The Arctic may not have smashed records for sea ice loss and land-based ice melt in 2013, but the region is still clearly undergoing rapid changes as a result of manmade global warming, scientists reported Thursday. The release of the annual Arctic Report Card, which was written by 147 scientists from 14 nations, shows that spring snow cover throughout large parts of the Arctic remains in free-fall, that older, thicker sea ice cover is a thing of the past, and that commercially valuable fish species, such as Atlantic cod and mackerel, have already moved northward in response to ocean temperature trends.

Thanks to a relatively cool summer across much of the Arctic Ocean, Arctic sea ice extent at the end of the melt season was greater than the 2012 record low. But it was still much below the long-term average, having declined to the sixth-lowest level on record since satellite observations began in 1979.

The map shows where sea surface temperature in August 2013 was warmer (red) or cooler (blue) than the 1982-2006 average. August 2013 sea ice extent (areas with at least 15 percent ice cover) is solid white. 
Click image to enlarge. Credit: NOAA.

The seven-lowest sea ice extents have occurred in the past 7 years, and scientists expect further declines in summertime sea ice extent and volume to occur as global warming continues. Studies have shown that the Arctic could become seasonally ice-free by mid-century, with some scientists saying that could occur much earlier.

“The Arctic caught a bit of a break in 2013 from the recent string of record-breaking warmth and ice melt of the last decade,” said David Kennedy, the deputy under secretary for operations at the National Oceanic and Atmospheric Administration (NOAA), at a press conference in San Francisco.

“The relatively cool year in some parts of the Arctic does little to offset the long-term trend of the last 30 years: the Arctic is warming rapidly, becoming greener and experiencing a variety of changes, affecting people, the physical environment, and marine and land ecosystems," he said.

In Greenland, the ice melt area was drastically reduced from the record large melt area observed in 2012, and was instead closer to the recent average, the report found.

The Arctic climate during the past year featured sharp swings between warm and cold extremes. For example, Eurasia had an unusually cold winter, but that was followed by spring air temperatures that were as much as 7°F above average. Meanwhile, unusually warm winter temperatures over the central Arctic Ocean, Greenland, and Baffin Bay were followed by unusually cool spring temperatures.

The topsy turvy nature of Arctic weather patterns during the past year are best illustrated by what happened in Alaska, the only U.S. state that crosses the Arctic Circle. Alaska had its coldest April on record, but that then gave way to one of the warmest summers.

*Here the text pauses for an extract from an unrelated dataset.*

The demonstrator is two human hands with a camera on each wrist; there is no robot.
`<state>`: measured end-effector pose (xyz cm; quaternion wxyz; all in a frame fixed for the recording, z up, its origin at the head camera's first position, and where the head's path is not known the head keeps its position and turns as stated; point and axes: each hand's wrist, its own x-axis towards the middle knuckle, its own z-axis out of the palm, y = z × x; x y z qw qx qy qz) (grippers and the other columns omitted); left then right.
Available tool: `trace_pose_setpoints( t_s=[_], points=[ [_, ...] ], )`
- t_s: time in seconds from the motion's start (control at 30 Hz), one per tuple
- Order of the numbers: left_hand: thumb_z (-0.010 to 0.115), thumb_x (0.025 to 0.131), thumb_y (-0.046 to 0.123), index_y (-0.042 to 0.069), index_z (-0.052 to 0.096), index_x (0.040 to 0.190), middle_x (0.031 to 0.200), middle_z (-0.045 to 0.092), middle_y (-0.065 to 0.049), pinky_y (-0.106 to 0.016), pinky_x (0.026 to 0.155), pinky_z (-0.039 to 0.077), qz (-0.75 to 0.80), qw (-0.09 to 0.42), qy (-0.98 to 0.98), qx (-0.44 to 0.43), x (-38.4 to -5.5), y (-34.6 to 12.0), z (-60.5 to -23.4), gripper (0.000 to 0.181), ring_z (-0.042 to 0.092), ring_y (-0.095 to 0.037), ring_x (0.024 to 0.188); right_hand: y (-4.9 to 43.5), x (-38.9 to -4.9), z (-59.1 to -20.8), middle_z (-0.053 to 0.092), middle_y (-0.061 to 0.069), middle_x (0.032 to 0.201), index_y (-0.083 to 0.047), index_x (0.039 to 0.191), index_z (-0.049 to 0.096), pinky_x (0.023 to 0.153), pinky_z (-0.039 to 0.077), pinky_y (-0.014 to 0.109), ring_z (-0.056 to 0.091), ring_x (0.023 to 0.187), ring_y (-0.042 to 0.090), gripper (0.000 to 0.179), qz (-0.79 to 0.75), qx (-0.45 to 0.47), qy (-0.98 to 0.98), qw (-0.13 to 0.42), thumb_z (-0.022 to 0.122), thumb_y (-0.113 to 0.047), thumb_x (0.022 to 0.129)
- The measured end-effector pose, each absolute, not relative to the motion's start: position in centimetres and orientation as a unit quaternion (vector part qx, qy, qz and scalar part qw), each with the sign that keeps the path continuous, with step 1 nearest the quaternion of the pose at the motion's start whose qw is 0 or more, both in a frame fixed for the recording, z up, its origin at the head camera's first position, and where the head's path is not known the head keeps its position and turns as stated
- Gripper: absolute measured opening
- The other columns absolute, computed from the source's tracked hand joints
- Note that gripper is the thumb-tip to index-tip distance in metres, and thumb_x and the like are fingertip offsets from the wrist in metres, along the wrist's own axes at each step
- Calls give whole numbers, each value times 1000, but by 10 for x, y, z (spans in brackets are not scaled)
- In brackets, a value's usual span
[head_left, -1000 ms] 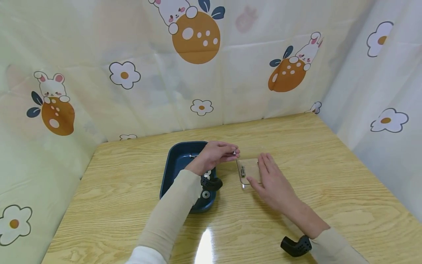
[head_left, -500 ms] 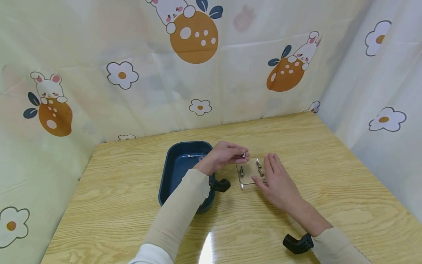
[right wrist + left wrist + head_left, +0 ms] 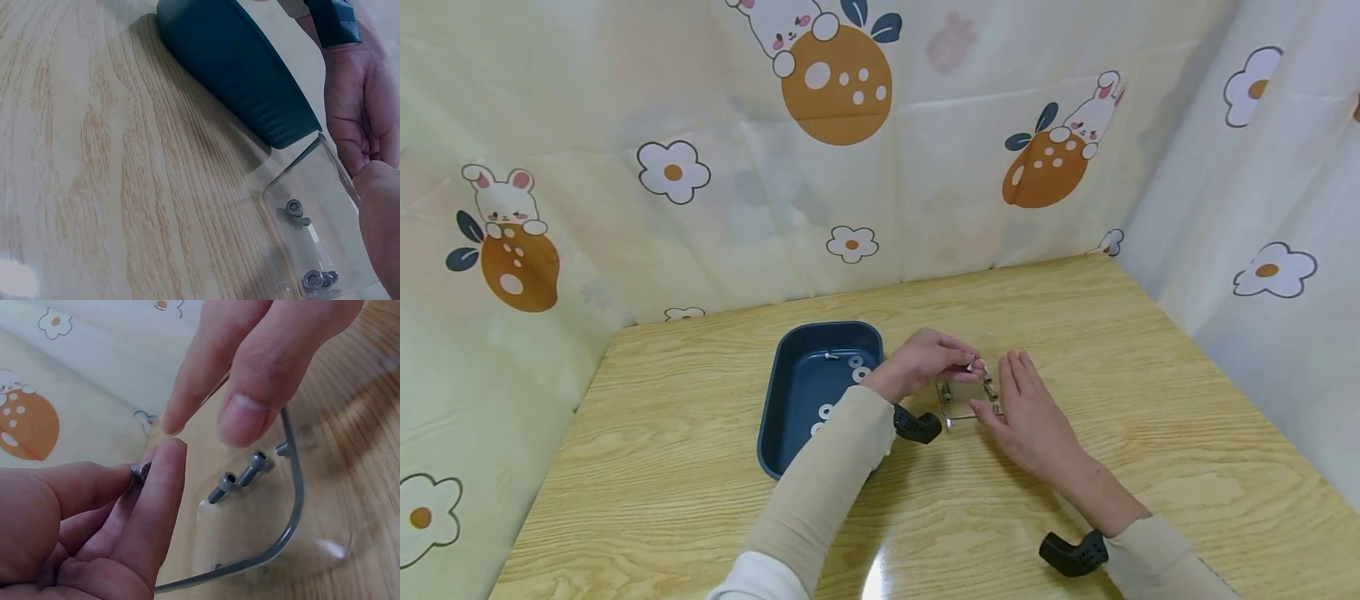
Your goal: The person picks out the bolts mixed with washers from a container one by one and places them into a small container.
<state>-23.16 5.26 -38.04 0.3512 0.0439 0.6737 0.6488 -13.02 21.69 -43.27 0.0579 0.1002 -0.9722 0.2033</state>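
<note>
My left hand (image 3: 925,364) is over the left part of a small clear plastic box (image 3: 964,407). Between its thumb and fingers it pinches a small metal bolt (image 3: 142,472), mostly covered by the fingertips. Several socket-head bolts (image 3: 253,467) lie inside the box, in two groups in the right wrist view. My right hand (image 3: 1037,425) lies along the box's right side with its fingers straight; the thumb is near the front edge. In the left wrist view, right-hand fingers (image 3: 269,362) reach over the box rim, close to the left fingertips.
A dark blue tray (image 3: 769,408) stands left of the box, partly behind the left forearm. It holds a bolt (image 3: 831,356) and several flat washers (image 3: 825,411). The wooden table (image 3: 647,467) meets a patterned curtain (image 3: 737,233) at the back.
The left hand has moved right with the pinched bolt, from the tray's right edge to over the clear box. More of the tray and its washers shows. The right hand has barely moved.
</note>
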Motion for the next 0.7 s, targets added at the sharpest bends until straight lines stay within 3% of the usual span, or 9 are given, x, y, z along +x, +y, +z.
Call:
trace_pose_setpoints(
  t_s=[0.33,0.7],
  points=[
    [52,100,-2,-12,61,126,116,68,-28,-41,101,54,646,353,676,29,-227,61,-382,29,70,-31,107,218,-130,-434,14,35,159,15,151,17,122,19,61,9,151,48,86,208,93,-973,47,46,-50,102],
    [55,98,-2,-11,63,123,114,69,-27,-41,97,57,613,336,715,29,-224,65,-383,28,71,-32,105,218,-129,-432,15,35,159,15,151,17,121,20,62,9,151,47,85,207,91,-973,46,47,-48,102]
  ],
)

In Fairbanks, temperatures reached or exceeded 80°F for a record 36 days.

Map showing the surface melt extent on the Greenland Ice Sheet at the summer peak during the 2013 melt season. During the summer of 2013, the maximum area of melting on the Greenland ice sheet was 44 percent—the 14th highest in the 33-year record (1981-2013), but nowhere near the “extreme” 97 percent in 2012.
Click image to enlarge. Credit: NOAA.

Northern hemisphere snow cover extent during May and June was well below average in 2013, continuing a recent trend, the report said. Snow cover extent reached a record low in Eurasia, despite a frigid and snowy winter. The rapid melt of snow cover accelerates warming in the Arctic, as dark land surfaces absorb more solar radiation, and that warming also helps contribute to sea ice melt.

“Widespread, sustained changes that are driving the Arctic sytsem into a new state. Some would say that this has already happened, that the Arctic has shifted into a new normal,” said Martin Jeffries, science adviser for U.S. Arctic Research Commission and a professor at the University of Alaska in Fairbanks.

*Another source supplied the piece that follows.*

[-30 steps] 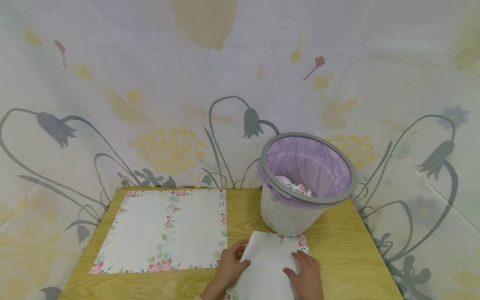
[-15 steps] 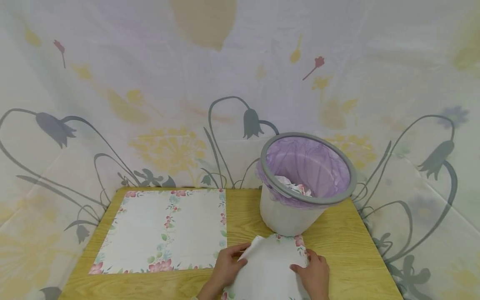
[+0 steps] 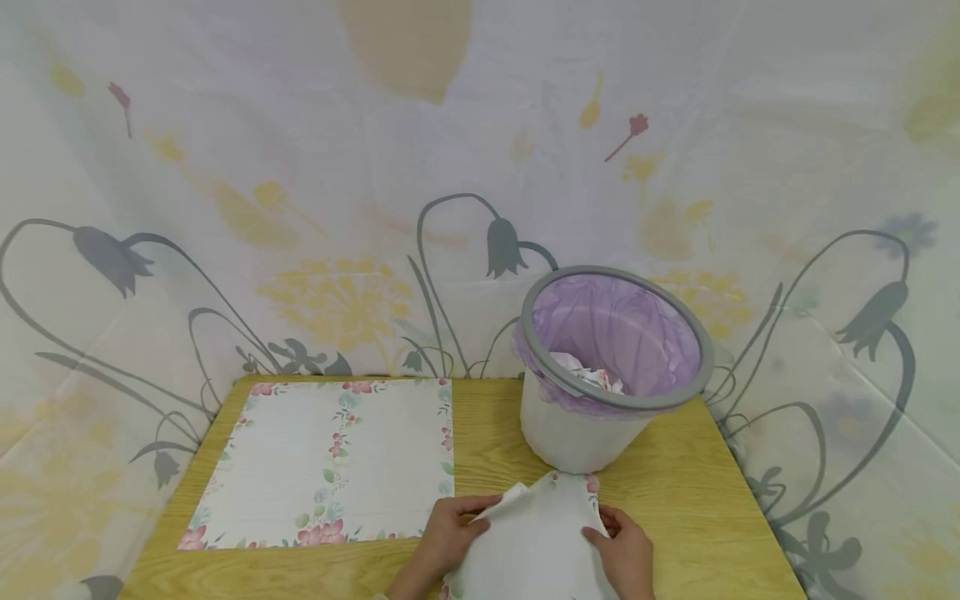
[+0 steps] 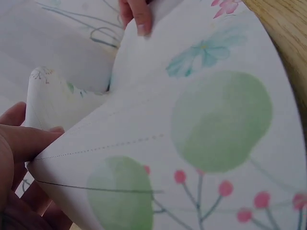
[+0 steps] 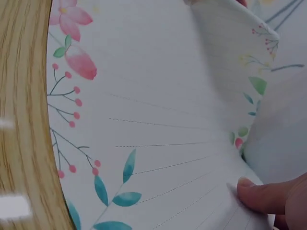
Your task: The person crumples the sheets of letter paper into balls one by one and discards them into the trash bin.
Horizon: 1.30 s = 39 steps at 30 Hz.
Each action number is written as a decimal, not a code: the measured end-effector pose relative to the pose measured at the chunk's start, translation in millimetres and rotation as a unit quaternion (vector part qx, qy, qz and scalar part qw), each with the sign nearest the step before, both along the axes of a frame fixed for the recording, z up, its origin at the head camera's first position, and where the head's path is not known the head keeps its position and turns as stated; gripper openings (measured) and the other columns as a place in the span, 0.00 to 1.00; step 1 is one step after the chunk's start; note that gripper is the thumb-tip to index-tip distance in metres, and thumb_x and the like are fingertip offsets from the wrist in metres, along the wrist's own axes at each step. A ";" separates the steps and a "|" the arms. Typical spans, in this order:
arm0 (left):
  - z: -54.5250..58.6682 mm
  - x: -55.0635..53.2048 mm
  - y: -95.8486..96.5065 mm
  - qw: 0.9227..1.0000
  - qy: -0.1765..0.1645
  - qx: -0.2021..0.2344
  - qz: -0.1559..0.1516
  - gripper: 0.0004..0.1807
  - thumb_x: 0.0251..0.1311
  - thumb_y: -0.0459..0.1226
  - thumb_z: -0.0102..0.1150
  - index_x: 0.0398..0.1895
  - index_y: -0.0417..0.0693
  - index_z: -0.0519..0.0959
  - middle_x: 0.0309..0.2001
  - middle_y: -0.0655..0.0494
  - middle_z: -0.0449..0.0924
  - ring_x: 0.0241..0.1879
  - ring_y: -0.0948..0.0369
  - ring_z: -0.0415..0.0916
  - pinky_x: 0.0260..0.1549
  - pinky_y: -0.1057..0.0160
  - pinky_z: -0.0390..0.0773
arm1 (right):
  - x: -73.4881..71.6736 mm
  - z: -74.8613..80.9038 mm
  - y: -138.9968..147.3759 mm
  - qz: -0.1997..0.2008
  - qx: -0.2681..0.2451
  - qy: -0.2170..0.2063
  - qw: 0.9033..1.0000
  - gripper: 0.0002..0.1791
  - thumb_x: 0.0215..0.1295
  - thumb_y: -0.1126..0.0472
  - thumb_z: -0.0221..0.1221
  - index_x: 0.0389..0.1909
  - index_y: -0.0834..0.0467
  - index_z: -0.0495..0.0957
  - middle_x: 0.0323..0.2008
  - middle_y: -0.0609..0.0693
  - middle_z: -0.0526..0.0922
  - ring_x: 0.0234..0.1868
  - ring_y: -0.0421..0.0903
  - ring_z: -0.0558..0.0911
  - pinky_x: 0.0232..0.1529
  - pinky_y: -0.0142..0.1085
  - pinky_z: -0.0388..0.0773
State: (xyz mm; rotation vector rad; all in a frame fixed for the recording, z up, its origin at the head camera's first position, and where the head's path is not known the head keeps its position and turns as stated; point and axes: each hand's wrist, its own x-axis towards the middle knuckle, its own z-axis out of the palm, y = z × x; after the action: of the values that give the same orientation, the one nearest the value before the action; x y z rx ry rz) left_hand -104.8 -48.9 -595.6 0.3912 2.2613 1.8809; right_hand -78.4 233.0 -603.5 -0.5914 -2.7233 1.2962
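A sheet of flower-bordered, lined paper (image 3: pixel 536 537) lies at the front of the table, bent upward along both sides. My left hand (image 3: pixel 448 537) pinches its left edge, thumb on top and fingers beneath. On the opposite edge my right hand (image 3: pixel 626 550) pinches the paper the same way. The left wrist view shows the left thumb (image 4: pixel 29 141) pressing a fold of the sheet, printed with green leaves and red berries. In the right wrist view the right thumb (image 5: pixel 261 194) presses the paper's edge, where creases fan out. The sheet's near end runs out of the head view.
Just behind the paper stands a white bin (image 3: pixel 577 437) with a grey rim and purple liner, crumpled paper (image 3: pixel 588 372) inside. Two flower-bordered panels of paper (image 3: pixel 390 458) lie flat at the left on the wooden table (image 3: pixel 697 500). A printed flower curtain (image 3: pixel 480 125) surrounds the table.
Both hands have gone from lying along the sheet to gripping its edges. The sheet's sides have bent up and its top has buckled. The bin has not moved.
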 end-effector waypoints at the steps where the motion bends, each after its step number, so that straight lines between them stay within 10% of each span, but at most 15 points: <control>1: 0.4 -0.7 -1.7 1.000 0.002 -0.004 0.003 0.19 0.57 0.24 0.66 0.51 0.49 0.86 0.48 0.56 0.86 0.50 0.61 0.81 0.49 0.63 0.80 | 0.7 1.2 -0.9 -0.003 -0.012 0.000 1.000 0.25 0.51 0.65 0.73 0.50 0.70 0.81 0.39 0.56 0.86 0.37 0.46 0.82 0.35 0.32 0.76; 12: 4.1 -10.8 -24.4 0.999 0.013 -0.011 0.049 0.19 0.56 0.27 0.67 0.52 0.46 0.85 0.45 0.52 0.87 0.45 0.58 0.81 0.39 0.66 0.80 | 2.6 7.3 -7.2 -0.017 -0.235 -0.018 0.972 0.34 0.53 0.74 0.70 0.60 0.77 0.68 0.41 0.58 0.85 0.36 0.44 0.83 0.34 0.30 0.79; 28: 11.7 -22.2 -64.1 0.994 0.015 -0.008 0.112 0.15 0.58 0.29 0.68 0.50 0.47 0.87 0.51 0.51 0.84 0.51 0.59 0.80 0.45 0.66 0.80 | 2.0 7.8 -36.0 0.130 -0.289 -0.031 0.948 0.19 0.68 0.71 0.59 0.53 0.79 0.70 0.43 0.64 0.85 0.40 0.46 0.84 0.38 0.35 0.82; 39: 35.9 -21.3 -52.8 0.978 0.163 0.063 0.113 0.13 0.53 0.25 0.69 0.44 0.37 0.87 0.44 0.45 0.87 0.45 0.63 0.83 0.40 0.69 0.82 | -6.8 42.3 -72.6 0.126 -0.341 0.007 0.932 0.28 0.72 0.70 0.55 0.69 0.76 0.60 0.57 0.71 0.77 0.45 0.52 0.84 0.39 0.42 0.85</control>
State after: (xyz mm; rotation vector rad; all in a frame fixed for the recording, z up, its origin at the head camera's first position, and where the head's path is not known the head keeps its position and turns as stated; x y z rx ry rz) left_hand -126.1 -101.7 -559.7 0.5140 2.4884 2.2253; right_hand -85.2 160.4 -561.2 -0.2523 -2.3371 2.3201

One major theme throughout the report is how much scientists still don’t know about the Arctic, particularly when it comes to marine life. A lack of observations of fish populations, for example, prevent researchers from understanding how global warming is shifting fish species at different layers within the ocean.

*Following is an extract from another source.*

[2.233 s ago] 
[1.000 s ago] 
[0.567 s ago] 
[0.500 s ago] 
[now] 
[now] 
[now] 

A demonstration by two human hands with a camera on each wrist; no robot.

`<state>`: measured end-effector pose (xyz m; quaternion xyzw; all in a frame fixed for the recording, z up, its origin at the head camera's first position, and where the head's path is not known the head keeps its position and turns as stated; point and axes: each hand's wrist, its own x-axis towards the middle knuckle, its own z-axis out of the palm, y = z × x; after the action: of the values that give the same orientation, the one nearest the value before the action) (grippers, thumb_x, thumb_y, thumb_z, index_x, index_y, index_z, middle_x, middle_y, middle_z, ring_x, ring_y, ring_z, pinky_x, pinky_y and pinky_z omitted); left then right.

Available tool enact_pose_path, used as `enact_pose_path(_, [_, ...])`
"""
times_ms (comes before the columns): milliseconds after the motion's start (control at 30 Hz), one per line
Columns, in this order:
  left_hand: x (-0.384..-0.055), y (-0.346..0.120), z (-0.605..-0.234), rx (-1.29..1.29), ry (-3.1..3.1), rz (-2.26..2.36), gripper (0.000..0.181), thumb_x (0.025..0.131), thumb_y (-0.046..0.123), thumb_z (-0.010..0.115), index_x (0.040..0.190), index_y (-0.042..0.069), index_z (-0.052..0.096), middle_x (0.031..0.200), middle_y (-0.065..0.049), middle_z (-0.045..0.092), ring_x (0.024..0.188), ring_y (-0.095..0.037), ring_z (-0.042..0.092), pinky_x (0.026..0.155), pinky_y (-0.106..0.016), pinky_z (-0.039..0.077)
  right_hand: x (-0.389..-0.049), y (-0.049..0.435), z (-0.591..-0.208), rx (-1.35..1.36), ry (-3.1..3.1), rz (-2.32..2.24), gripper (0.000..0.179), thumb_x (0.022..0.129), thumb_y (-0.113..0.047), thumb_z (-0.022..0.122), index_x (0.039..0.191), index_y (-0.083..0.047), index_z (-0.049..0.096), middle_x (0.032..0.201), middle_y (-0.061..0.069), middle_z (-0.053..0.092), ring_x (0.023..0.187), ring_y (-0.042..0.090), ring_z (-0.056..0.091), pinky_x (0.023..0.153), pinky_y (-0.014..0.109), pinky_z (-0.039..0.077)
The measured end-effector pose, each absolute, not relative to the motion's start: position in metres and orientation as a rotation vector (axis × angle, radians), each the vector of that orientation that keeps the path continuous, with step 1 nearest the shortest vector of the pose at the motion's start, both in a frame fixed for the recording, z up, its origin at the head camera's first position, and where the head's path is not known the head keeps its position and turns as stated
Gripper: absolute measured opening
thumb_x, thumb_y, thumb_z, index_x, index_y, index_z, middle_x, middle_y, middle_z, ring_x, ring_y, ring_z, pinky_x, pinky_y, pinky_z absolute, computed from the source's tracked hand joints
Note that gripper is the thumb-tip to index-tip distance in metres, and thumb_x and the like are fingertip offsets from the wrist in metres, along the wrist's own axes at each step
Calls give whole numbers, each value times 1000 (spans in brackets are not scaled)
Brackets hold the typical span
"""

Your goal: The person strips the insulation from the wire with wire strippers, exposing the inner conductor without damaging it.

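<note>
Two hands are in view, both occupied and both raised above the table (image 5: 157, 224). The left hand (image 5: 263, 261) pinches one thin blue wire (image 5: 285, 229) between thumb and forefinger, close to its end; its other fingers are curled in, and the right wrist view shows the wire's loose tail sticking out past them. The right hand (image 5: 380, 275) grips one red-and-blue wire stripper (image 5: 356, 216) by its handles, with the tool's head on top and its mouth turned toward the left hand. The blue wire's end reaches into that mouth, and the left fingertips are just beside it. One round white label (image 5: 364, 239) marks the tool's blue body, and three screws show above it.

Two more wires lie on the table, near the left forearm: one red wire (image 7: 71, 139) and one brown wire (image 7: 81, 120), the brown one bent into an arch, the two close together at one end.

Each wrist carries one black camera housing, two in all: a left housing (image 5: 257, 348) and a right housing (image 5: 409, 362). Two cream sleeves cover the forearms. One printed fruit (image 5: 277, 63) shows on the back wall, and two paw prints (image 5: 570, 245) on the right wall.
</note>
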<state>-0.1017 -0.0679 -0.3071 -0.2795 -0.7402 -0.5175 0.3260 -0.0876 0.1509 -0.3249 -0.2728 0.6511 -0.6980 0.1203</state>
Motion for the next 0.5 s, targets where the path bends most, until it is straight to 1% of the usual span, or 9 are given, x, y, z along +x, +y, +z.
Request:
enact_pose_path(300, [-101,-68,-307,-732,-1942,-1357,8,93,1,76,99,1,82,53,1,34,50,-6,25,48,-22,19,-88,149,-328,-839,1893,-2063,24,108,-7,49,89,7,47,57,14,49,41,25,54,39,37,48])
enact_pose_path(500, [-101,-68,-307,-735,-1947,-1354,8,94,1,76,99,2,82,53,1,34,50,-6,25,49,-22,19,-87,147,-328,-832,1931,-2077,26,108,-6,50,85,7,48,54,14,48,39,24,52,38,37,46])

Scientists seeking more observations

As the Arctic Ocean has rapidly opened in recent years due to sea ice loss, scientists have been scrambling to deploy observing systems to keep pace with the environmental changes. But they have bumped up against budgetary challenges and logistical constraints. “We have almost no observations of the currents, of the census of life” in new areas of open water, NOAA's Kathy Crane said at the press conference.

The insights that scientists have been able to glean about changes to the oceans in the Far North show the same thing that is occurring on land — widespread, rapid change.

The report found that 25 percent more heat and freshwater is now being stored in the Beaufort Gyre, which is a clockwise-moving ocean current that circles around north of Alaska and Canada. Much of that heat has been added during the summer and fall, coinciding with the most rapid time of sea ice loss.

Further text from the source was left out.